Problem requirements:
When the line containing "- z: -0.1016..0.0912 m" is found in the data below, give it again along with every later line, exactly; drop the pictures.

╔══

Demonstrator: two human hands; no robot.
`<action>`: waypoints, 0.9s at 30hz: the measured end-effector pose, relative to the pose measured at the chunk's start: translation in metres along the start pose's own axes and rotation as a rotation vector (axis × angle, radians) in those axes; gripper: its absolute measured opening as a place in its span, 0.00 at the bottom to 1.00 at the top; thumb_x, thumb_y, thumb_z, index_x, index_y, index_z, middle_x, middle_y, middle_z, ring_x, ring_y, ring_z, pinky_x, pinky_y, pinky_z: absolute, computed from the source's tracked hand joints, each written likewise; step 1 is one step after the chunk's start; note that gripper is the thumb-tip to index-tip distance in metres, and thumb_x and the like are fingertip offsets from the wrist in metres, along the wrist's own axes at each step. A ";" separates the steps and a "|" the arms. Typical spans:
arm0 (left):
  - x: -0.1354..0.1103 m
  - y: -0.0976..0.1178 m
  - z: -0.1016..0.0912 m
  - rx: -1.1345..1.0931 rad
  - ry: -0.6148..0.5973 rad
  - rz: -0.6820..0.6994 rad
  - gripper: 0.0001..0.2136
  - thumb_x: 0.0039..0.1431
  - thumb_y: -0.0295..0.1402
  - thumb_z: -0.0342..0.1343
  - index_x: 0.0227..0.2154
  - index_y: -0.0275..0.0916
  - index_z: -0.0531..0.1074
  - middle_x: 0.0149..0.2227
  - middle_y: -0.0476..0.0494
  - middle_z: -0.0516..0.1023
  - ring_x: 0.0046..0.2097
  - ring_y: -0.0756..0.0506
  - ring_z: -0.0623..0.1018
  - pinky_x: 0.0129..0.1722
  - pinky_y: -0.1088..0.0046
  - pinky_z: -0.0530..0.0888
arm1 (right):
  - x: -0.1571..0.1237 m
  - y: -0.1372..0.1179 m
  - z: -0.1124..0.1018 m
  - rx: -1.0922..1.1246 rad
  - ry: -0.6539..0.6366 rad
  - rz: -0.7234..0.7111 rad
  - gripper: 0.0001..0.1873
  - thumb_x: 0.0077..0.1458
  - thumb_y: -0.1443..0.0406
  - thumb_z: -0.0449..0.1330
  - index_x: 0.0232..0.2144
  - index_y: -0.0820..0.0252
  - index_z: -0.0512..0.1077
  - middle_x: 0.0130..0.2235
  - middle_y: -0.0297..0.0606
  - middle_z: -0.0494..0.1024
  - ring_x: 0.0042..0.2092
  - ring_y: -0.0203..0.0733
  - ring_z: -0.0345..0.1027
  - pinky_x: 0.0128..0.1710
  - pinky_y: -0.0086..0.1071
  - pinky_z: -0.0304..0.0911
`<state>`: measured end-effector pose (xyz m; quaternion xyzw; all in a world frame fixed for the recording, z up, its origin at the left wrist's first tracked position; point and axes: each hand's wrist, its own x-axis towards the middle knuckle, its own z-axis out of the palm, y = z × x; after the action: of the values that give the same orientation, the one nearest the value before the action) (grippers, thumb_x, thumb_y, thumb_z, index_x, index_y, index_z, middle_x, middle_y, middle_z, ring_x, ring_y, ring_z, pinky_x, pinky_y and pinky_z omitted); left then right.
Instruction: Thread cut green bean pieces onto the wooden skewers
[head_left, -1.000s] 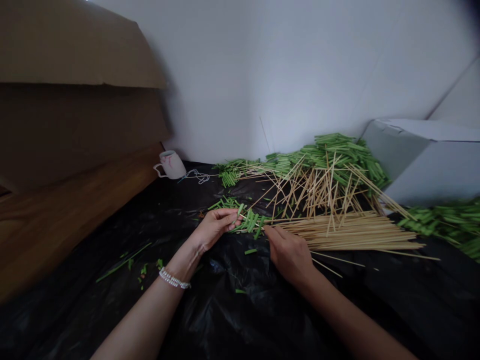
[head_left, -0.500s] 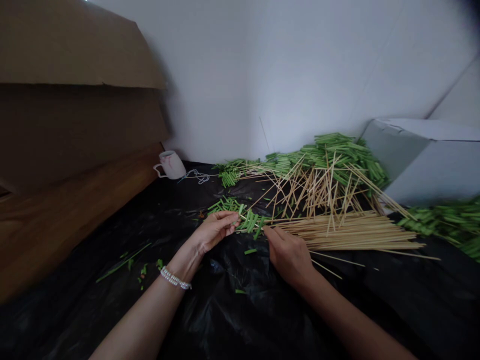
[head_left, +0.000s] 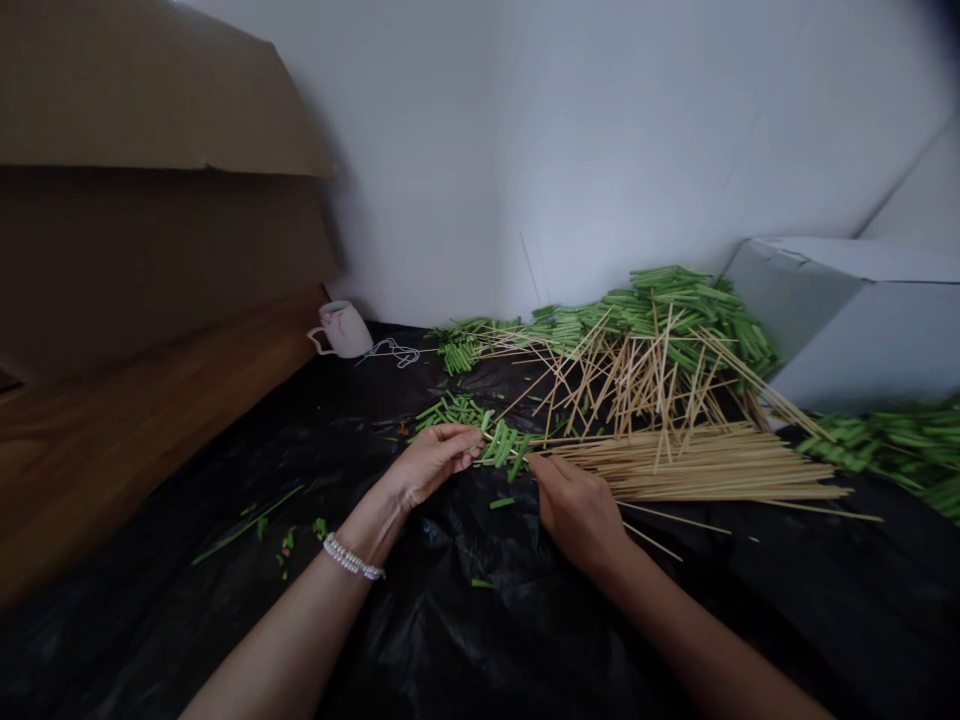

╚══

The completed task:
  - z: -0.1016..0.0912 m
  - rx: -1.1345..1.0931 rad
  - ry: -0.6148..0.5973 rad
  - rz: -0.6820..0.6994 rad
  - gripper: 0.0001..0.2136
  - thumb_x: 0.0039..0.1431
  - thumb_y: -0.0295..0.1402
  - thumb_z: -0.0342..0.1343
  - index_x: 0.0227..0.2154
  - index_y: -0.0275..0.0916
  - index_z: -0.0531..0.1074
  - middle_x: 0.0149..0.2227
  - middle_y: -0.0476..0.0494
  - middle_z: -0.0516..0.1023
  - ring_x: 0.0046..0.2097
  - ring_y: -0.0756..0.0506
  - ring_z: -0.0623..0.1018
  - pinky_x: 0.0129..0.1722
  - pinky_y: -0.1088..0.0046
  - pinky_z: -0.0530..0.0888
arm1 (right):
  - x: -0.1571..0.1237 m
  - y: -0.1372..0.1179 m
  - z: -0.1124..0.1018 m
  - rx: -1.0922..1.1246 rad
  - ry: -0.6539..0.6366 rad
  - rz: -0.7234..0.7111 rad
  - gripper: 0.0001..0.1873
  - thumb_x: 0.0077..0.1458
  - thumb_y: -0.1443..0.0406
  - thumb_z: -0.0449..0.1330
  - index_x: 0.0232..0.2144
  - index_y: -0.0820..0.0252
  - index_z: -0.0512..0.1077
  - middle_x: 0.0130..0.2235
  - middle_y: -0.0297..0.0606
  - middle_z: -0.0494..0.1024
  - ring_x: 0.0042..0.2092
  - ring_y: -0.0203..0.0733
  - ring_z: -0.0345..0.1027
  - pinky_x: 0.0128..0.1710
  - pinky_y: -0.0086..0.1071
  - pinky_z: -0.0304..0.0911
`<state>`: measured end-effector pose (xyz m; quaternion xyzw; all in a world frame fixed for the recording, z up, its origin at the left wrist's first tracked position; point and axes: each hand's wrist, its own x-axis towards the middle knuckle, its own z-axis out of the palm, y = z × x; after the action: of the values that give the same orientation, the one nearest the value before the action) (grippers, thumb_x, thumb_y, thumb_z, index_x, index_y, index_z, middle_x, middle_y, middle_z, ring_x, ring_y, ring_z, pinky_x, pinky_y and pinky_z omitted); left then right.
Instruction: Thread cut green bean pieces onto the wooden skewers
[head_left, -1.000s] 
[head_left, -0.500s] 
[head_left, +0.000s] 

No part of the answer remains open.